About 10 years into my risk assessment craft, having already logged in a number of years with the Army pursuant to my EPA years, and having moved well beyond attending to pre-remedial tasks only, the nagging thoughts returned. For all that I knew of contaminated terrestrial and aquatic sites managed under the related Superfund and Resource Conservation and Recovery Act programs (i.e., valuable and relevant knowledge gleaned from hands-on involvement with the sites, and not just information assimilated through reading work plans and remedial investigations and the like), I could not point to single site that had anything ecologically wrong with it (e.g., vanished populations or species or a lacking detritivore compartment). Site visits didn't suggest anything amiss, and through negotiations with stakeholders of all walks, many insistent that their sites submit to extensive eco-based site cleanups, never once was it suggested that there had been observations of ecological health compromise occurring in the field. [A clarification is in order here.

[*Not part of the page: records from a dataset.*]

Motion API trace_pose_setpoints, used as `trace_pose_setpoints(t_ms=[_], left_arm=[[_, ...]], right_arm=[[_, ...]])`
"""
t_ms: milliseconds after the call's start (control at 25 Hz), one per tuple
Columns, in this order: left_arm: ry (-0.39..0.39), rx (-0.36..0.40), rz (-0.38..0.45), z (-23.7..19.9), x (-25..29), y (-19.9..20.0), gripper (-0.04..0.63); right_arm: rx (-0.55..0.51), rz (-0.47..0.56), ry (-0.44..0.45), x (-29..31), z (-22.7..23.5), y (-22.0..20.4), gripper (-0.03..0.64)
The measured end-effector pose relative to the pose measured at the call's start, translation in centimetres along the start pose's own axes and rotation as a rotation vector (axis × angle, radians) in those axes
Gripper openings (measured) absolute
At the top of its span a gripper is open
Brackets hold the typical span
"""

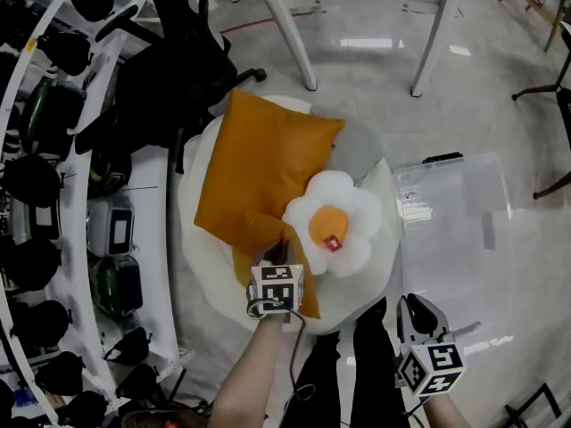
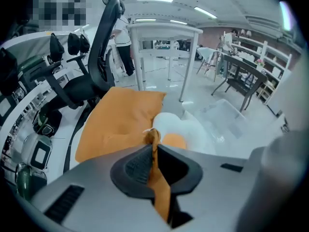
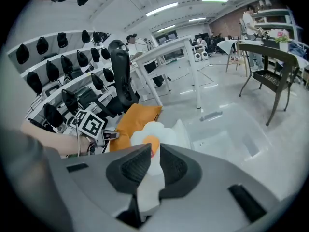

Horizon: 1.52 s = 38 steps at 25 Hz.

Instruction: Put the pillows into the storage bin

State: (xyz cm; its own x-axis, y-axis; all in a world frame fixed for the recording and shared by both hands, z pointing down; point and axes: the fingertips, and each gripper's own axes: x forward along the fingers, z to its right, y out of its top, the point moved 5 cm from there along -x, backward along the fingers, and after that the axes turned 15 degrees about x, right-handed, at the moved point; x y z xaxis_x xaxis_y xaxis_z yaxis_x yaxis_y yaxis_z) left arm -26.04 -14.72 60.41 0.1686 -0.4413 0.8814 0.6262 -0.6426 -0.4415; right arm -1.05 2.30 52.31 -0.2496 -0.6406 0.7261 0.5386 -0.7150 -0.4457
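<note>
**Head view, read from near to far.**

- **Lower centre:** a bare forearm [image 1: 254, 373] reaches up-frame and tips steeply down. It carries the left gripper [image 2: 153, 153], whose jaws are clamped on a pinched corner of the orange pillow [image 1: 263, 163]. A fold of the orange cloth runs between the pads.
- **Lower right:** the right gripper [image 3: 153, 154] points down beside the person's dark trouser legs [image 1: 370, 364]. Its jaws stand a narrow way apart and grip nothing. It is well apart from the pillows.
- **Centre:** the orange pillow lies tilted on a white round cushion [image 1: 201, 248]. The egg pillow [image 1: 335, 226] overlaps its lower right edge. A grey pillow [image 1: 359, 150] shows partly from under both, at upper right.
- **Centre right:** the clear bin [image 1: 455, 203] stands on the floor just beside the cushion's rim.
- **Room for moving:** open floor [image 1: 375, 61] lies above and to the right of the bin.
- **Edges:**
  - A black chair [image 1: 174, 78] crowds the cushion's upper left edge.
  - White table legs [image 1: 290, 34] stand at the top of the frame.
  - A rack [image 1: 53, 150] of black headsets fills the left edge.
</note>
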Motion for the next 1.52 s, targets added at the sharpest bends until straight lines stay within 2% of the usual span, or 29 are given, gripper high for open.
trace_pose_setpoints(t_ms=[280,560,880,1160,1520], left_arm=[[-0.074,0.052,0.059,3.7,-4.6,-1.2,0.031],[-0.144,0.019,0.158,4.9,-8.5,-1.2,0.031],[-0.239,0.116,0.236,7.8,-11.8,-0.5,0.031],[-0.321,0.201,0.277,11.9,-13.4,1.4,0.031],[-0.416,0.288,0.321,21.5,-14.6,5.2,0.031]], right_arm=[[0.049,0.061,-0.040,-2.5,-1.0,-1.1,0.051],[0.097,0.139,-0.084,-5.0,-2.8,-3.6,0.049],[0.213,0.211,-0.171,-9.4,-3.1,-8.5,0.048],[0.285,0.281,-0.248,-13.4,-1.2,-10.1,0.046],[0.413,0.327,-0.333,-18.4,4.9,-13.4,0.043]])
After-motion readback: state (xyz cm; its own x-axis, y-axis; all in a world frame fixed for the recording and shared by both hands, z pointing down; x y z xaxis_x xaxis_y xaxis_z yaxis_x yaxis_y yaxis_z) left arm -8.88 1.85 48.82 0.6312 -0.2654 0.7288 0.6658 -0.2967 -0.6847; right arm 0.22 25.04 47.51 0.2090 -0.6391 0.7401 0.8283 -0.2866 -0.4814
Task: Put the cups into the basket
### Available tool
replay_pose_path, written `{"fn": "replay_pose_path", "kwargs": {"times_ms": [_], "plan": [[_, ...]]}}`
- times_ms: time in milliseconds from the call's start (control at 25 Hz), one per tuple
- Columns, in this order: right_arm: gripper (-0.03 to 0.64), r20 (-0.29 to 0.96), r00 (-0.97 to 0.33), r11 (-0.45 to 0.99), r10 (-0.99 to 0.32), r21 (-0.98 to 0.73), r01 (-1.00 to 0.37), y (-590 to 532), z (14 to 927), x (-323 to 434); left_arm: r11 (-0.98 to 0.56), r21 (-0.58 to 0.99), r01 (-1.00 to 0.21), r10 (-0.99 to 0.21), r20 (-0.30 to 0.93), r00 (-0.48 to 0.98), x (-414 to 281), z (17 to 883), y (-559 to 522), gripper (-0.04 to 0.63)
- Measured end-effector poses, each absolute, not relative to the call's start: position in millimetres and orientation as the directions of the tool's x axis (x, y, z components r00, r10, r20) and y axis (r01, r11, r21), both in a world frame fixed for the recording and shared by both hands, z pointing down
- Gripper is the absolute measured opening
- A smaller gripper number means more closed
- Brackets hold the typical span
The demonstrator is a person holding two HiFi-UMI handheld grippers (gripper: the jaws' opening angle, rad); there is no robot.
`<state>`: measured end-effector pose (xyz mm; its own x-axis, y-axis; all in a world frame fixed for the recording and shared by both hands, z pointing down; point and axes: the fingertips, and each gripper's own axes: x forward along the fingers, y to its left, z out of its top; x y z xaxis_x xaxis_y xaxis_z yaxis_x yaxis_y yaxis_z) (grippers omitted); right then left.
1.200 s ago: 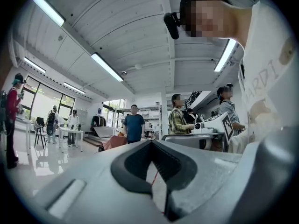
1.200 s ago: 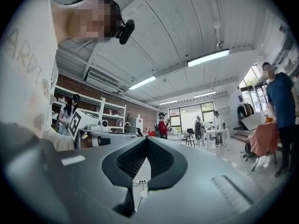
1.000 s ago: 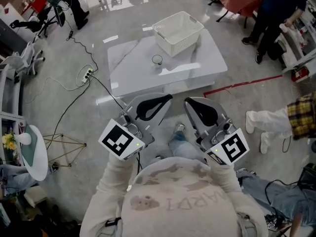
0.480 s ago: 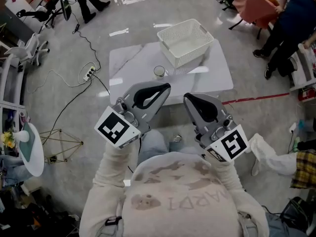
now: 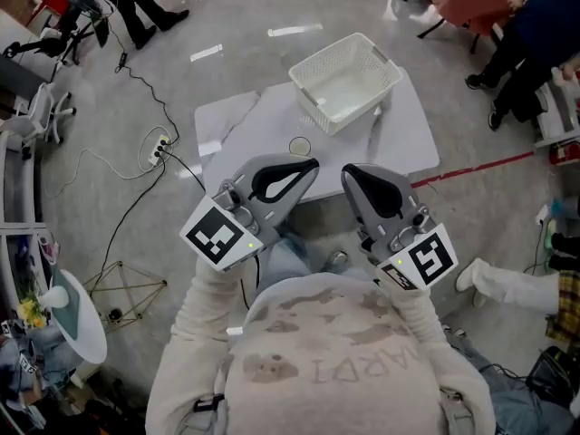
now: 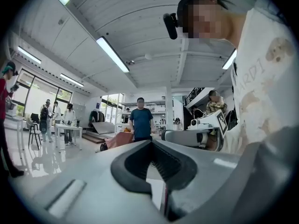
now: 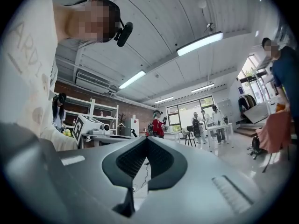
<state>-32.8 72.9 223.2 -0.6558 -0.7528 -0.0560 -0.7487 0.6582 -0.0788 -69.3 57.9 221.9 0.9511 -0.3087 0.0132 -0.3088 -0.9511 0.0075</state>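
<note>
Left gripper (image 5: 311,164) and right gripper (image 5: 348,171) are held before the chest, jaws together, empty; the sweatshirt (image 5: 317,352) is lettered "ARDI".

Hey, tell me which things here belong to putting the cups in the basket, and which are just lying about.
For the job:
- cup, the only one in view, on the white table
- white basket
- left gripper and right gripper, both shut, holding nothing

Lying about:
- power strip on the floor
- wire stand
- round side table
- red floor line
</note>
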Motion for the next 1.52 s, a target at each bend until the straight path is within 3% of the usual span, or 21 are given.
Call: {"fn": "replay_pose_path", "kwargs": {"times_ms": [360,800,1520], "plan": [[0.026,-0.025,-0.516,0.516,-0.856,-0.075,-0.853,-23,242,-56,-0.987,0.064,-0.145,-0.140,0.077,0.987,-91,268,-43,0.000],[0.026,0.038,-0.402,0.394,-0.915,-0.133,-0.909,-68,286,-41,-0.984,0.173,-0.047,0.012,0.326,0.945,-72,412,-107,0.038],[0.026,0.088,-0.350,0.326,-0.932,-0.213,-0.921,-122,412,6,-0.971,0.239,0.013,0.202,0.786,0.584,-55,687,-135,0.084]]}}
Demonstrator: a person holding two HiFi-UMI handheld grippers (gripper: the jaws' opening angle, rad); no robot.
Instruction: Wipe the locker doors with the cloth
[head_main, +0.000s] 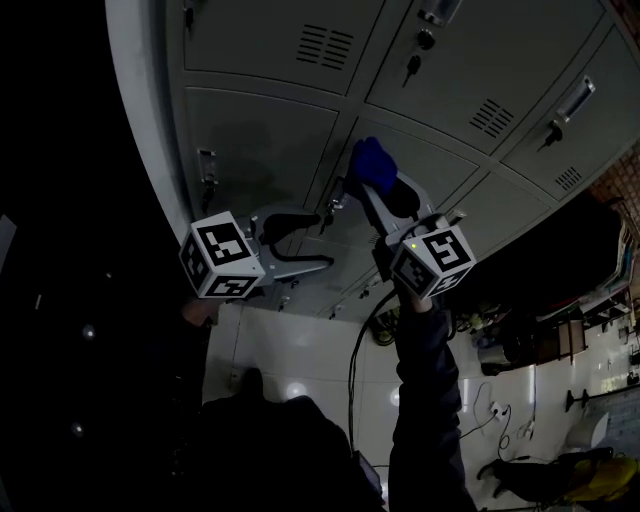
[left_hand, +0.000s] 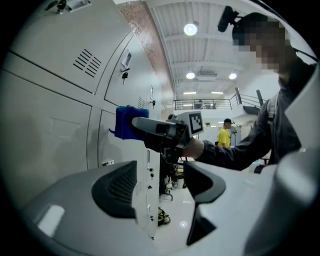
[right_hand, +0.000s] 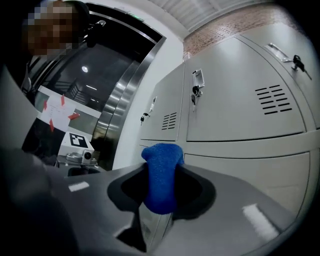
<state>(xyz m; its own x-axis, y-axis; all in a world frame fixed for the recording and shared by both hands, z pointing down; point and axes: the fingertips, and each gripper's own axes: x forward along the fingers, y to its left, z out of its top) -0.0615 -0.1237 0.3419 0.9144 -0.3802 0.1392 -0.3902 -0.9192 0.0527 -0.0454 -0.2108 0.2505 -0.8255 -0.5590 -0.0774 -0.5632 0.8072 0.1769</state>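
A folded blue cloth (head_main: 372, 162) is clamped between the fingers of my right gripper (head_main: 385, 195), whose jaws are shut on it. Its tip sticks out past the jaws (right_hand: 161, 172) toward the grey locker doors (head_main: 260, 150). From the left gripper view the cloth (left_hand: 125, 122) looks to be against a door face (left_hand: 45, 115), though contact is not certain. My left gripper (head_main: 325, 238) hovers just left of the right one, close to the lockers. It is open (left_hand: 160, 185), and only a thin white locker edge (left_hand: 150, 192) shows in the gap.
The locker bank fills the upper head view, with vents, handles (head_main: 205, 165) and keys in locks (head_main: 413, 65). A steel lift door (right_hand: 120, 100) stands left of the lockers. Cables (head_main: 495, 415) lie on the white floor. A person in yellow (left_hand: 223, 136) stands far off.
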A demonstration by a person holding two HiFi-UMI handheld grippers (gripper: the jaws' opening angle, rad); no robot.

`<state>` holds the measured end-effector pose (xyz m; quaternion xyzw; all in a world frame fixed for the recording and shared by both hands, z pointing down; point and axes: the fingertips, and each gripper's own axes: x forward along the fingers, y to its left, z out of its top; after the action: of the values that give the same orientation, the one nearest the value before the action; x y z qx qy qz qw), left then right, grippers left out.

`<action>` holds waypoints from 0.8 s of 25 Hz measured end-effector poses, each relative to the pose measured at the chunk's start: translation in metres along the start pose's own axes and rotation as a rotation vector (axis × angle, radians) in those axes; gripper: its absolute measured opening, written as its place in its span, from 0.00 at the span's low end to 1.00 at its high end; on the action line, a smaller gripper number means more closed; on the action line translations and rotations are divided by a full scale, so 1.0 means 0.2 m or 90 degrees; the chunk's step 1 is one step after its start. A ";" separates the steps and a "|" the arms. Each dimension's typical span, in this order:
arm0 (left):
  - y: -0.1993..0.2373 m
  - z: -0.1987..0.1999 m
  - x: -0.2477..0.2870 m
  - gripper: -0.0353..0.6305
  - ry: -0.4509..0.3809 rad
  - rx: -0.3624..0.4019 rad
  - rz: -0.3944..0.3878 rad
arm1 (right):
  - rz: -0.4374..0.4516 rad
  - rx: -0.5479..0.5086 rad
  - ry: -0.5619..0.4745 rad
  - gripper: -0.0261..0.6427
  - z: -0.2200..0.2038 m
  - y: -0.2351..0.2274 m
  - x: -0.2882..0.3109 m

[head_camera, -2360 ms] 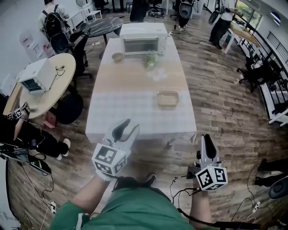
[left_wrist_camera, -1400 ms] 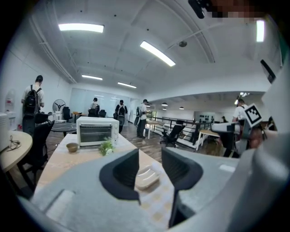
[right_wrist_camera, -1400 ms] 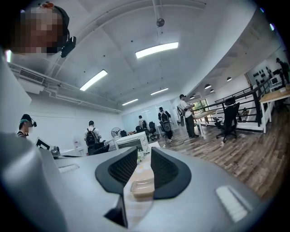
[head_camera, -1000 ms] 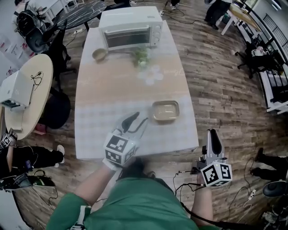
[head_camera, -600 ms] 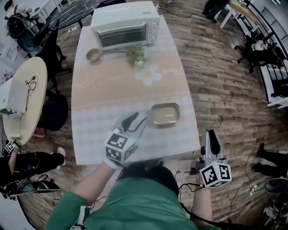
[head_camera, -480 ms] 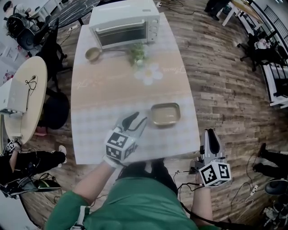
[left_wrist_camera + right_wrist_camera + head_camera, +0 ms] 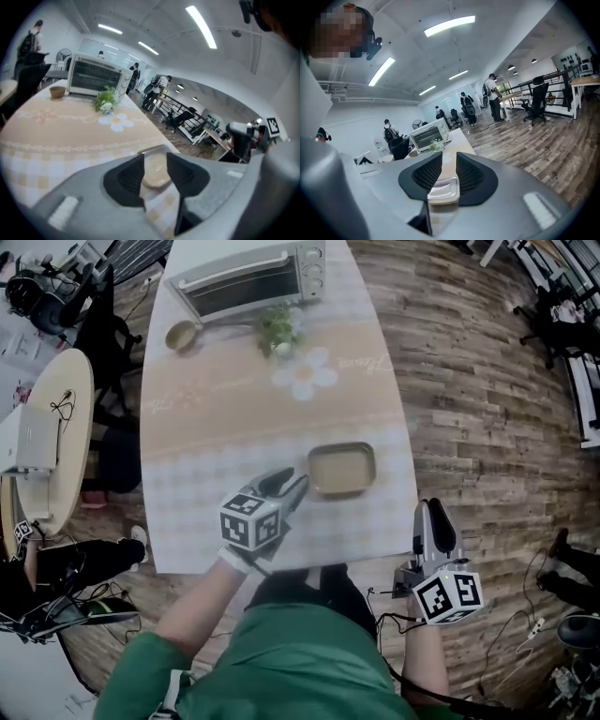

Site visits can very well detect (gross) habitat loss or elimination, as in the “slickens” of toxic waste sediments (i.e., the highly compromised riparian areas) of the Upper Clark Fork River Superfund Site in western Montana, that are directly traceable to the mining, milling and smelting activities that have occurred over many decades (Brumbaugh et al. 1994). Where such massive physical destruction has occurred though, it's understood that the lack of habitat is responsible for the removal of the resident biota of yesteryear. Importantly then, construction projects to restore habitat are the order of the day, and moreover, riparian species aren't at risk. With the habitat they require missing, riparian species are not expected to be present and thus at risk from chemical exposure. It bears mention here too, that while individuals might be quick to cite the Upper Clark Fork River Superfund Site as one having been ecologically wronged, the example is a poor one. This site, the largest geographic Superfund site in the United States, does not typify in the least the sites that are the subject of this book. The overwhelming majority of sites, Superfund or otherwise, are just a handful of acres in size, if that much.